=== Prompt ===
Your answer is one number: the count of lines below that hold the word "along".

=== Collected data ===

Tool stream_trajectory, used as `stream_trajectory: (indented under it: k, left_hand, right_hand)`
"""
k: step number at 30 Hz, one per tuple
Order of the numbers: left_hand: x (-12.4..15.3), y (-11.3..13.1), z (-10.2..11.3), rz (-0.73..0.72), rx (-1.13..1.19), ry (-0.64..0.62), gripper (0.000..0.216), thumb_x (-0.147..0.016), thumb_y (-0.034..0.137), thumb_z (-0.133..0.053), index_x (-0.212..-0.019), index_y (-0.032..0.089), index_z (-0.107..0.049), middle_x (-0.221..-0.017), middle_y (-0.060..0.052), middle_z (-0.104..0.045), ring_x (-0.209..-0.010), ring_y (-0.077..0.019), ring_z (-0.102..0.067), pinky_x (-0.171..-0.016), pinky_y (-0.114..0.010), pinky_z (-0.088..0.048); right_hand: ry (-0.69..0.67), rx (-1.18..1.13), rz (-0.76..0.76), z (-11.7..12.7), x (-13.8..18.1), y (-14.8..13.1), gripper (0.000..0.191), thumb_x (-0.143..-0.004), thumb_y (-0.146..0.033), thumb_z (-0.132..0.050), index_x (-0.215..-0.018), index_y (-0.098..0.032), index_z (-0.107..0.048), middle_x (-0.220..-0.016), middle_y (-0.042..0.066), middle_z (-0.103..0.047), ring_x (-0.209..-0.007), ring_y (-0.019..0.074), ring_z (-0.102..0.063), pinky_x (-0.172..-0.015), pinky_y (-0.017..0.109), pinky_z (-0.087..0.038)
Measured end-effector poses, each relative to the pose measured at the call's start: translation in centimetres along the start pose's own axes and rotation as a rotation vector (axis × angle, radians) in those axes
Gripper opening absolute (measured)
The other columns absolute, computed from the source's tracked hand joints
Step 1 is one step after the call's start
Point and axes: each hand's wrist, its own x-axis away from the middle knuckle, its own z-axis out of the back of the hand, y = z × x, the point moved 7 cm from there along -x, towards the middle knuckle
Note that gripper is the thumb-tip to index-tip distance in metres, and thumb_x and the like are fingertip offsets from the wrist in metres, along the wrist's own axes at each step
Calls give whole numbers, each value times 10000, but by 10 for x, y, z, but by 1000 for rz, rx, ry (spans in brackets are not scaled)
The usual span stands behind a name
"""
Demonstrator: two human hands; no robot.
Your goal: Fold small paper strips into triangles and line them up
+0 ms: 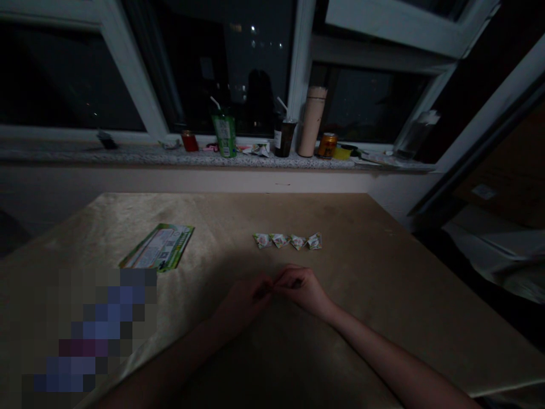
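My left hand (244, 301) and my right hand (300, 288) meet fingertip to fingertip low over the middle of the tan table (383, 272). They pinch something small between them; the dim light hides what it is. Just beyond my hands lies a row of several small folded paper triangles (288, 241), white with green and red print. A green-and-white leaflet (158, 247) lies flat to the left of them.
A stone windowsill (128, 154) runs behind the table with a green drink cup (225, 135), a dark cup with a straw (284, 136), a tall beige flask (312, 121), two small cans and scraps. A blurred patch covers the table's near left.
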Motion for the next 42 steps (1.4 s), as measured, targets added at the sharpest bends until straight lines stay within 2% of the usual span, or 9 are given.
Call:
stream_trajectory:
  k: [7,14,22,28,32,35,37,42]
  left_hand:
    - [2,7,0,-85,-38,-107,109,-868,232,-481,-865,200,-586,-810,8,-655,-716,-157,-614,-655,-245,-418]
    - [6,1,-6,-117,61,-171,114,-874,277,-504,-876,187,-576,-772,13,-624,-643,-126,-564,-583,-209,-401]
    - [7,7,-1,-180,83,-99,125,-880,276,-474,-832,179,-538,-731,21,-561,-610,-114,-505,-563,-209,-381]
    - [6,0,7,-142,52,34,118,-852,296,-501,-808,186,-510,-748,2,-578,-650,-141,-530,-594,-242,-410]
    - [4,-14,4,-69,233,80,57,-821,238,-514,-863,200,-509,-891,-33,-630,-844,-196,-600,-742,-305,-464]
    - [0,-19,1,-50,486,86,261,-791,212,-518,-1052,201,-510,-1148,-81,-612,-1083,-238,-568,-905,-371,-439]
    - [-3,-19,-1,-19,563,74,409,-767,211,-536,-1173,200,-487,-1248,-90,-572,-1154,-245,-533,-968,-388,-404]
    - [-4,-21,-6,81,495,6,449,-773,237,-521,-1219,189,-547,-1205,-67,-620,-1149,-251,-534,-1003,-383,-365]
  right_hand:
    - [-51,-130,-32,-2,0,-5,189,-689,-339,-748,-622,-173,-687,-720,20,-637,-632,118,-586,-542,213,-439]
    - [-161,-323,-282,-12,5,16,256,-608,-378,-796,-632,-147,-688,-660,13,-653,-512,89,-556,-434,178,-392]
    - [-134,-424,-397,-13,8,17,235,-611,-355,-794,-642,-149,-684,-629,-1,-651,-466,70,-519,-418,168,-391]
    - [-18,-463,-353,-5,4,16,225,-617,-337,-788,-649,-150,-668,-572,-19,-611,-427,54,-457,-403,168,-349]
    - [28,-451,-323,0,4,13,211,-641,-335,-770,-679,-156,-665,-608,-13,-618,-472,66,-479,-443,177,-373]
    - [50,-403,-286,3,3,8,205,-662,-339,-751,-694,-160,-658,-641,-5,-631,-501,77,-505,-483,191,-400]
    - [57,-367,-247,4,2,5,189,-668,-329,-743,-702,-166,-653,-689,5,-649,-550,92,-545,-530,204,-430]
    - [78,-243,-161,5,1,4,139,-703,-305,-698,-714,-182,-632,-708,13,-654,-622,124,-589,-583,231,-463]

=== Solution ===
3